But wait, you will say, spirituality is a different category, significantly different from physics or chemistry. Humans are spiritual beings and can explore spirit directly, by their very existence, unlike physical matter, which they can explore only indirectly, via senses and instruments. Furthermore, religions don’t really function on the principle of figuring out what makes sense; they are based on a revelation from a higher being, and thus have a greater potential accuracy.

This makes sense until you test it; but in fact, since the spiritual senses and experiences are mostly intangible and difficult to quantify, they are actually on worse ground than physical senses, which are very consistent and reliable, and if an apple falls from a tree, all the witnesses will see it in the same way. Hearing is so reliable people use it as a primary means of communication. So basically, you can build a reliable construction around the physical senses, and in the spiritual sphere, it’s difficult to agree on anything. Furthermore, the issue of revelation is tenuous at best. Yes, there were revelations. However, those revelations more often than not contain a mixture of spiritual and physical information, and information about the Universe obtained by means of revelation produced all the glorious science of the dark ages, with geocentric paradigm and what not, and to claim that somehow the spiritual part of the revelation is more reliable doesn’t sound very convincing, and even if it does, everything that Jesus, for instance, told us about the structure of the spiritual Universe is, basically, that there is a spiritual sphere, that God and the holy ancestors exist there in a non-corporeal, angelic manner, that there is hell and that there is divine judgment. Not much to work with, I’m afraid; all the information about the spiritual world that we can get from Jesus’ revelation wouldn’t even fill a sheet of paper. Some of that information is very important, true, but it is all very basic, which is why the Christians adopted much of Greek philosophy in order to make a working model of the Universe – because there’s not much to work with in the Bible. The trick is, Jesus is a very good source on the quality of the spiritual world, as those go. Others are equal at best, and usually worse.

So, we end up with the simplistic theory of heaven above, Earth in the middle and hell below, sort of like what the Greeks envisioned, with Ouranos and Tartarus being the antipodal forces above and below, with Gaia as a thin plate between them. And it makes sense, in a way it makes sense that the Sun revolves around the Earth. But, allow me to offer a different model.

Let’s imagine some habitat, a rainforest or something like that, with a huge variety of plants and animals. They all exist there, and do their best to eat, reproduce and not be eaten. There are birds above, snakes and frogs below, trees in the middle and green stuff all around. How exactly do you reduce this complexity of existence into the polarities of “good” and “evil”? Is a snake evil because it eats frogs? Are ants evil because they eat snakes? They all have their particular interests, and those interests are often opposed, but what if anything can be called good or evil in this complicated mess?

Let’s take another example. We have a laboratory in which scientists experiment on animals in order to produce cures for human disease. From the position of laboratory animals, this is the worst possible hell, and the scientists are devils. From the position of scientists, this is a job and laboratory animals are tools, just like microscopes. From the position of the outside population, this is merely a part of the process of solving the problem of disease, and they mostly don’t care how things are done there, they just want the results. They give money as an input and demand medications as an output.

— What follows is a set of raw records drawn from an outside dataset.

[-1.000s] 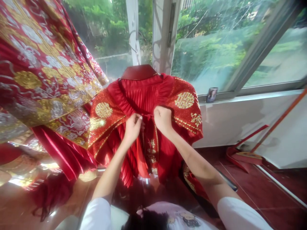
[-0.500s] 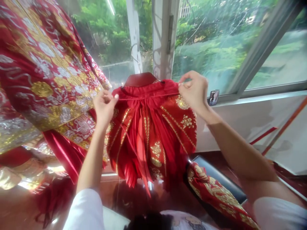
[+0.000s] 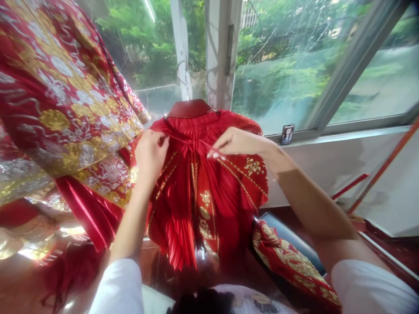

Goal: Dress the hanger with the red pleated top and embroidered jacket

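Note:
A red pleated garment (image 3: 203,192) with gold embroidery hangs from a dark red hanger (image 3: 190,108) in front of the window. A thin red tie cord (image 3: 183,140) runs across its upper part. My left hand (image 3: 149,153) is closed in a pinch on the cord's left end, against the garment's left shoulder. My right hand (image 3: 237,143) pinches the cord near the middle, fingers pointing left, just above the gold trim.
A larger red and gold brocade robe (image 3: 62,104) hangs at the left, close to my left arm. More embroidered red cloth (image 3: 288,261) lies over a dark seat at lower right. A window sill (image 3: 343,131) carries a small photo card (image 3: 287,133). Red broom handles (image 3: 382,168) lean at right.
My hands first pulled apart from the garment's middle, stretching the cord wide. Now the right hand has come back down and left toward the middle, and the left hand has shifted slightly right.

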`<state>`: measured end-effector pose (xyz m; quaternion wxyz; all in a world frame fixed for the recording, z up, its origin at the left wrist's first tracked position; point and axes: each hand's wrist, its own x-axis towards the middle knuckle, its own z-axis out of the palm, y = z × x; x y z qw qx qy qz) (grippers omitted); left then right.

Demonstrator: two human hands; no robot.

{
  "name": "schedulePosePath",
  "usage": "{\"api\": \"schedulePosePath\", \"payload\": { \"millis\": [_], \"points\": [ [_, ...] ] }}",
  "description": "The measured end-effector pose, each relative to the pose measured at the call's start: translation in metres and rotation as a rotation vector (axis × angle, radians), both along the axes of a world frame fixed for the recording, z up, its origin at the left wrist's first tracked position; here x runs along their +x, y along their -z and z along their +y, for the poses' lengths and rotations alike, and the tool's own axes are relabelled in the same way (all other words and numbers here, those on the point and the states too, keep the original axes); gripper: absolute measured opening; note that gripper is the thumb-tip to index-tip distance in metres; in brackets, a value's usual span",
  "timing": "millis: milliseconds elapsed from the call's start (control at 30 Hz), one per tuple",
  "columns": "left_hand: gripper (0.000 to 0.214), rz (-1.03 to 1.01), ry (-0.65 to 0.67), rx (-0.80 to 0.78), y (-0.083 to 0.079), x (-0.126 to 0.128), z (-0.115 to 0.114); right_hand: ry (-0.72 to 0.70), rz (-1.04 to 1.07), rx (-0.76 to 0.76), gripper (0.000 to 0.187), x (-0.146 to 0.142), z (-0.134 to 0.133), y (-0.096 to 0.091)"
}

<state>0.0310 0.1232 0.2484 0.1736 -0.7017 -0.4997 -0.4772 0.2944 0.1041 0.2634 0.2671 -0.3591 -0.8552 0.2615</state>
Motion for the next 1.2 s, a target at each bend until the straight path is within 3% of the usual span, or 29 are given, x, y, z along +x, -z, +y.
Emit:
{"api": "schedulePosePath", "payload": {
  "millis": [67, 133, 200, 300, 400, 667, 867, 967, 1067, 1200],
  "points": [
    [0.010, -0.134, -0.022, 0.111, 0.008, 0.016, 0.012, 0.039, 0.178, 0.056, 0.029, -0.008, 0.002, 0.004],
    [0.008, -0.269, 0.094, 0.158, 0.013, 0.029, 0.021, 0.137, 0.309, 0.162, 0.032, -0.015, 0.007, 0.010],
    [0.011, -0.370, 0.345, 0.077, 0.014, 0.040, 0.026, 0.250, 0.332, 0.304, 0.034, -0.020, 0.014, 0.016],
    [0.015, -0.438, 0.692, -0.167, 0.012, 0.051, 0.028, 0.401, 0.171, 0.522, 0.036, -0.025, 0.022, 0.026],
    [0.016, -0.458, 0.800, -0.287, 0.013, 0.055, 0.028, 0.457, 0.000, 0.637, 0.041, -0.030, 0.026, 0.033],
    [0.010, -0.400, 0.779, -0.308, 0.017, 0.052, 0.029, 0.389, -0.115, 0.742, 0.042, -0.040, 0.034, 0.045],
    [0.009, -0.124, 0.644, -0.315, 0.019, 0.048, 0.029, 0.396, 0.087, 0.707, 0.030, -0.047, 0.045, 0.052],
    [0.006, -0.092, 0.640, -0.248, 0.023, 0.048, 0.030, 0.372, 0.080, 0.687, 0.024, -0.050, 0.042, 0.048],
    [0.005, -0.084, 0.590, -0.194, 0.026, 0.046, 0.028, 0.514, -0.021, 0.669, 0.017, -0.052, 0.034, 0.043],
    [0.010, 0.025, 0.286, -0.089, 0.027, 0.034, 0.018, 0.828, -0.116, 0.610, 0.013, -0.045, 0.022, 0.041]
  ]
}}
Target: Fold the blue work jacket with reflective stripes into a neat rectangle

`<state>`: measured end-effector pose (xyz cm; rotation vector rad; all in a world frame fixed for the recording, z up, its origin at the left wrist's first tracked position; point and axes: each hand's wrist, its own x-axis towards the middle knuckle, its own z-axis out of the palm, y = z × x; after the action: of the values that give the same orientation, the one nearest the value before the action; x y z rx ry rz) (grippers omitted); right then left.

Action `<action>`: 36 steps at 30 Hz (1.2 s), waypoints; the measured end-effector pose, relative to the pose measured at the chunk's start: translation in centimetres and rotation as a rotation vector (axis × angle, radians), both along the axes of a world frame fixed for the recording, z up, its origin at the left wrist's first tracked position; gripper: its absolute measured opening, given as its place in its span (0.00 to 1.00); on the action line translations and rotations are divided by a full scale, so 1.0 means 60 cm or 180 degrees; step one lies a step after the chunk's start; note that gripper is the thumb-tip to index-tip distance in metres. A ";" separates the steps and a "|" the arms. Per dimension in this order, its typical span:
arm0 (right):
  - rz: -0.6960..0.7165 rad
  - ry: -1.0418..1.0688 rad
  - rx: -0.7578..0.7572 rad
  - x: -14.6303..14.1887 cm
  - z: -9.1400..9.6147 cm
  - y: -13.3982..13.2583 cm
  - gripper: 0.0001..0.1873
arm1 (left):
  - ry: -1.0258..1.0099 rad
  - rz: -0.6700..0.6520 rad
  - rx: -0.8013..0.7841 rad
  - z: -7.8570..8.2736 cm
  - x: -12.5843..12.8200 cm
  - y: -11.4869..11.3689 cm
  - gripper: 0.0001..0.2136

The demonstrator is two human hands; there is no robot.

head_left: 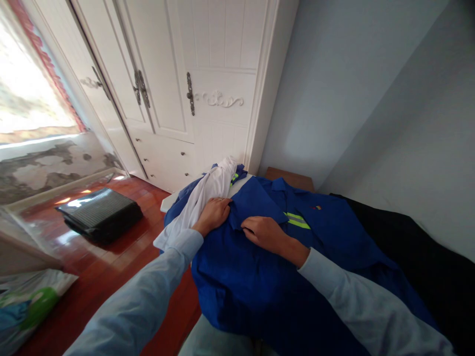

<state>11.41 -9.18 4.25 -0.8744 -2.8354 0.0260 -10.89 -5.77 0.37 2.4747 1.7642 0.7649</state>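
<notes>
A blue work jacket [245, 267] with yellow-and-silver reflective strips spreads in front of me, partly over my lap. My left hand [215, 215] is closed at the edge of a folded flap of it, beside a white cloth [202, 195]. A ring shows on one of its fingers. My right hand [265, 233] pinches the near edge of the same flap, fingers curled, with the fingertips partly hidden. More blue fabric lies beneath the white cloth on the left.
A white wardrobe [222, 49] stands ahead, beside a grey wall [352, 74]. On the glossy red floor [148, 252] at left lies a black ribbed bag [100, 212]. A plastic bag [33, 301] is at lower left, black fabric [408, 242] at right.
</notes>
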 end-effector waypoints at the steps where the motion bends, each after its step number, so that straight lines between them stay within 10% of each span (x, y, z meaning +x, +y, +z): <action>1: 0.0027 0.0013 -0.0103 0.003 -0.003 0.002 0.09 | -0.0046 0.0006 -0.0005 0.001 0.000 -0.001 0.20; 9: 0.0381 0.0345 0.0156 0.032 -0.030 -0.004 0.24 | -0.0218 -0.0166 -0.0004 0.003 0.000 -0.005 0.21; 21: 0.0030 0.0162 -0.0150 0.085 -0.046 -0.035 0.22 | 0.0100 -0.0264 -0.0140 0.000 -0.001 0.000 0.20; 36: -0.1713 0.2818 -0.0594 0.189 -0.156 -0.295 0.17 | 0.0484 -0.0280 -0.0268 0.001 -0.002 0.014 0.23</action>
<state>22.74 -26.89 -5.13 -1.2403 -1.7530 0.4788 -11.01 -4.95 0.46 2.5962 1.6791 0.4983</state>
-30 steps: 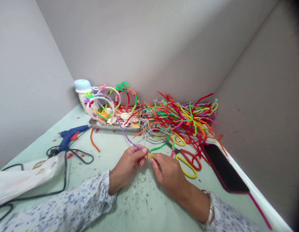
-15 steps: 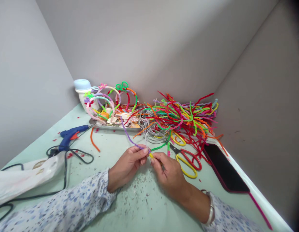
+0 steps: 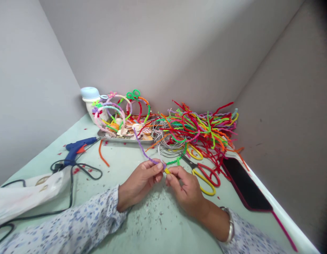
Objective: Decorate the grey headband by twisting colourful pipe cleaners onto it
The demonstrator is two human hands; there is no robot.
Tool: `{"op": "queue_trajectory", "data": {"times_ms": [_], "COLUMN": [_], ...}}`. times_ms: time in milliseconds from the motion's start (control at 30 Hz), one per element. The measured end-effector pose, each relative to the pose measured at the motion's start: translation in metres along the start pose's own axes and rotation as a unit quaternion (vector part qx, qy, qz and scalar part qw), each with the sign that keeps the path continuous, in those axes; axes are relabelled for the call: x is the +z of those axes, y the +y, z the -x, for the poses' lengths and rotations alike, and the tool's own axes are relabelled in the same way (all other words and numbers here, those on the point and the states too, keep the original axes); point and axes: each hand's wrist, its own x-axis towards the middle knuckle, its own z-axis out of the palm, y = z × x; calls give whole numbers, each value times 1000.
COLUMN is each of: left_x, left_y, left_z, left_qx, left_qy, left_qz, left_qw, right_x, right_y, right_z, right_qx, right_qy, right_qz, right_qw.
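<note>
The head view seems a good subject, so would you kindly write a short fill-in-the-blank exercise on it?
1. The strip leading from the left hand toward the tray is ____.
2. The glue gun has a ____ body.
3. The phone lies to the ____ of the right hand.
Missing words: purple; blue; right.
</note>
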Motion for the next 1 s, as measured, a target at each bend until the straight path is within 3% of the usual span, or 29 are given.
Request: {"op": "queue_trajectory", "data": {"times_ms": [433, 700, 1000], "left_x": [-4, -2, -3], "left_y": [-1, -2, -4], "left_z": [0, -1, 0], "left_qx": [-5, 11, 15], "left_qy": [-17, 23, 12], "left_qz": [3, 2, -4], "left_qw": [1000, 1000, 1000], "right_x": [0, 7, 7], "right_y": [0, 2, 5], "right_z": [2, 0, 0], "right_qx": [9, 8, 6], "right_qy": [-20, 79, 78], "right_qz": [-28, 24, 25], "right_qw": [999, 997, 997]}}
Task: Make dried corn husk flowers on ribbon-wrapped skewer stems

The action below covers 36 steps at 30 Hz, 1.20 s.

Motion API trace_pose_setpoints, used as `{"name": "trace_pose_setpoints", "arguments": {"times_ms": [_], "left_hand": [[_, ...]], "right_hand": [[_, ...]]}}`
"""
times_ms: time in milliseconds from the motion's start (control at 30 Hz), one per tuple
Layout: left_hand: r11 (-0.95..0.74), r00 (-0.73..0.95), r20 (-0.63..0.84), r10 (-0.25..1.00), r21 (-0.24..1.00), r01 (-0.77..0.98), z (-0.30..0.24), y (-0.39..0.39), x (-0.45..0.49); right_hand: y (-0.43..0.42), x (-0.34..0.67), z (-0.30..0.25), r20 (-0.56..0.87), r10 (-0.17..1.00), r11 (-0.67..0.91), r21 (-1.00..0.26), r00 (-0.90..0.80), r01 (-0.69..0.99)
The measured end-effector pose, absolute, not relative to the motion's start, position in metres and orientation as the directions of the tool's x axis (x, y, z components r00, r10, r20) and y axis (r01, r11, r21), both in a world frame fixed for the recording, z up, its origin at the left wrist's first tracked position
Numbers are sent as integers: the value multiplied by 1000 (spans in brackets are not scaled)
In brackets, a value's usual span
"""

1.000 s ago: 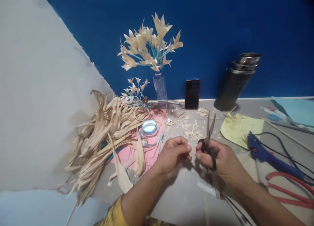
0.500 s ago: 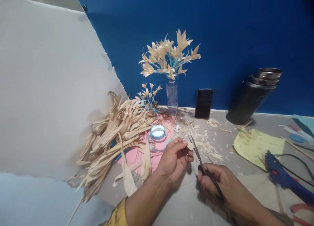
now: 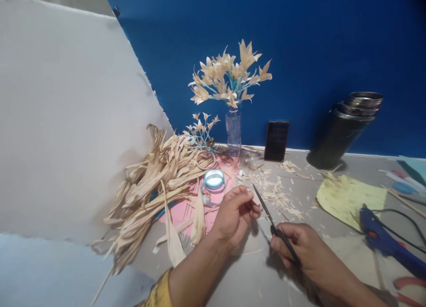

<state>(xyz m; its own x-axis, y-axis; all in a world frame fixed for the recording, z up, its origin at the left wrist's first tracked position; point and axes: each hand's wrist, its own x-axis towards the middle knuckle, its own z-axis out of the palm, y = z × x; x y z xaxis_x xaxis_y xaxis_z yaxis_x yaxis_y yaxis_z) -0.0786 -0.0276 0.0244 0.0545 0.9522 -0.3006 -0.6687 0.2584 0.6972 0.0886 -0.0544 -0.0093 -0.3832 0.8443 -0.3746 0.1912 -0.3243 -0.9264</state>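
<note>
My left hand (image 3: 234,214) is closed in a pinch on a small pale piece of corn husk, mostly hidden by the fingers. In my right hand (image 3: 296,245) is a pair of black-handled scissors (image 3: 266,209). Their blades are together and point up and left, the tips just right of my left fingertips. Husk scraps (image 3: 278,196) lie scattered on the table behind the blades. Left of my left hand, a roll of light blue tape (image 3: 214,183) and loose husk strips (image 3: 199,218) rest on a pink sheet (image 3: 181,214).
A large heap of dry corn husks (image 3: 149,183) lies at left. Husk flowers (image 3: 229,72) stand in a clear bottle (image 3: 233,131) by the blue wall, near a phone (image 3: 276,141) and a dark flask (image 3: 342,131). At right are yellow paper (image 3: 349,196) and a blue glue gun (image 3: 386,240).
The scissor blades, slightly apart before, have come together and shifted a little left. The pale husk piece that showed beyond my left fingertips is now mostly out of sight.
</note>
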Motion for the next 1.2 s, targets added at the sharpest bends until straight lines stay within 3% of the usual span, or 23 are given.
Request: {"name": "trace_pose_setpoints", "arguments": {"times_ms": [267,533,633,833,1200], "left_hand": [[323,161,-287,944,718,-616,15,-35,-67],[463,300,-369,880,806,-368,9,-43,-58],[398,222,-333,917,808,-434,10,-41,-58],[251,60,-266,962,777,-578,14,-37,-59],[205,15,-241,971,792,-575,13,-37,-59]], "right_hand": [[-48,89,-1,-219,974,-221,-975,-64,-18],[-43,102,6,-152,979,-153,-988,135,-6],[-43,101,7,-168,985,-168,-986,47,-2],[-49,92,-7,-228,911,-164,-965,-344,207],[-51,89,-8,-269,892,-173,-945,-362,276]]}}
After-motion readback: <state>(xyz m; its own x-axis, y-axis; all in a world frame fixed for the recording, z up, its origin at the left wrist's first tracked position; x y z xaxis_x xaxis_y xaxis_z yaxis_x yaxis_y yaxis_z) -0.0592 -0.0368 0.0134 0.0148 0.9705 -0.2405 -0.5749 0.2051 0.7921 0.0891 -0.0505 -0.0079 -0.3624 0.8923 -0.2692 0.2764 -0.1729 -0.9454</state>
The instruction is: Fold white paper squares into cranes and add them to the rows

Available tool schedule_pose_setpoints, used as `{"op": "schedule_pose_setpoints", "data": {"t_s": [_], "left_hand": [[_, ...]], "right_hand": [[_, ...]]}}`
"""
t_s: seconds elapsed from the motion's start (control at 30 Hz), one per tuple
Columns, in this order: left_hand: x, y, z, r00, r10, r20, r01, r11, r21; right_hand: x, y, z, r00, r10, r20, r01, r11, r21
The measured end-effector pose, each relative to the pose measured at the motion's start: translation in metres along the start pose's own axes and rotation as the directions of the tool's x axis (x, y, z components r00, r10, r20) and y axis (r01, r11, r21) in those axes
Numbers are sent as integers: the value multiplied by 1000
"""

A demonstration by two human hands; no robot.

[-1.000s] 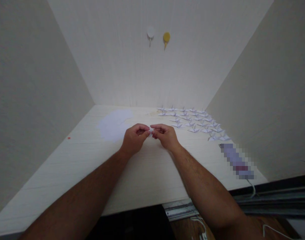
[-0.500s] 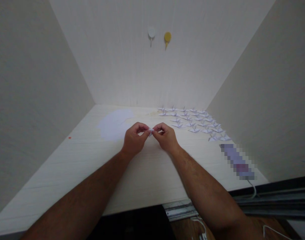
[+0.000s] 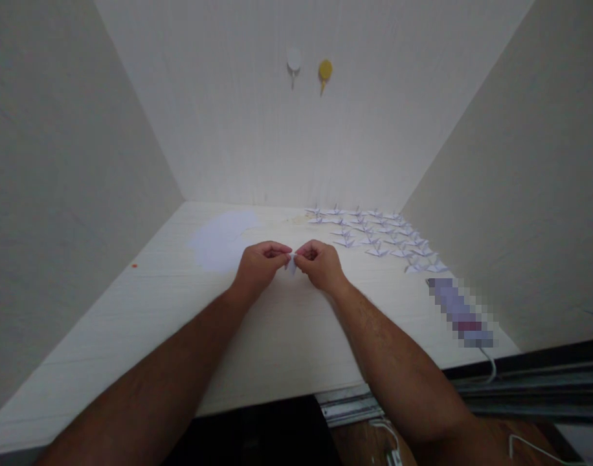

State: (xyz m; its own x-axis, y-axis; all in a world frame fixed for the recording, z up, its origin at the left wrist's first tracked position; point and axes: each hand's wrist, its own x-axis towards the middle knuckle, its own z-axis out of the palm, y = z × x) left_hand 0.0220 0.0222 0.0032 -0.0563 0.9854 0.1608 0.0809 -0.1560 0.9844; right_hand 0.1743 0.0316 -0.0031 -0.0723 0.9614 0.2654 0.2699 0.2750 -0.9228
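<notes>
Between my two hands, above the middle of the table, is a small folded piece of white paper (image 3: 291,264). My left hand (image 3: 261,264) pinches its left side between thumb and fingers. On the other side, my right hand (image 3: 322,264) pinches it the same way, with the fingertips of both hands close together. A pointed part of the paper hangs below the fingertips; its upper part is mostly hidden. To the right, several white origami cranes (image 3: 377,250) stand in rows. White sheets of paper (image 3: 221,241) lie left of my left hand.
The white table (image 3: 277,349) is bounded by walls at the back and both sides. A blurred-out flat object (image 3: 459,310) with a white cable lies at the right edge. A small orange bit (image 3: 134,266) sits far left. White (image 3: 293,61) and yellow (image 3: 325,70) hooks hang on the back wall.
My fingers have shifted slightly on the folded paper, and more of it now shows hanging below the fingertips. The cranes and the sheets stay in place.
</notes>
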Motion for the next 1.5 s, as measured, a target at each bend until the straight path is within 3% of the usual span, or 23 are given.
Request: {"op": "schedule_pose_setpoints", "data": {"t_s": [0.1,0.23,0.43,0.57,0.9,1.13,1.5], "left_hand": [[3,0,-7,985,-62,158,53,997,63],[5,-2,-11,968,-121,221,124,992,1],[7,1,-8,945,-309,109,327,874,-359],[8,2,-8,937,-337,93,338,808,-483],[8,-2,-8,922,-367,124,383,815,-434],[9,-5,-9,918,-351,184,396,819,-414],[9,-5,-13,890,-350,294,440,830,-342]], "right_hand": [[3,4,-3,990,98,100,-103,993,50],[3,4,-4,979,125,159,-149,978,146],[1,-1,-3,996,-18,-93,32,986,161],[-3,-2,-2,988,-111,-109,114,993,23],[0,7,-3,943,-328,-57,313,932,-181],[-4,1,-3,969,-244,46,248,961,-121],[-6,3,-3,959,-254,123,265,961,-77]]}}
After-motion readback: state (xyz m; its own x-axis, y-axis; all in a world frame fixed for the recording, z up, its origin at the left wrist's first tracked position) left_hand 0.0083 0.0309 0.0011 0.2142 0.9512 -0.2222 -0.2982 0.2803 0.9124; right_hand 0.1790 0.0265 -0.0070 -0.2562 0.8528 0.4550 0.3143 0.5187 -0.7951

So let’s imagine another scenario, more relevant to our original question. Let’s imagine that this world is not important. It’s not something God created – not as His main idea, anyway. Rather, it was a byproduct of some experiment on some other world, where some spiritual being had particular ideas about how a Universe should be organized in a different way from what God intended. This being then designed a particular form of a computer, or whatever they had on this world, but basically something analogous to our modern gaming computers with powerful graphics cards, which can already be seen as alternative Universe simulation engines. He then offered this simulation as an alternative to the spiritual beings, saying that it will allow them to spiritually evolve more quickly and effectively than the real world, but they need to accept a certain set of terms in order to enter the simulation.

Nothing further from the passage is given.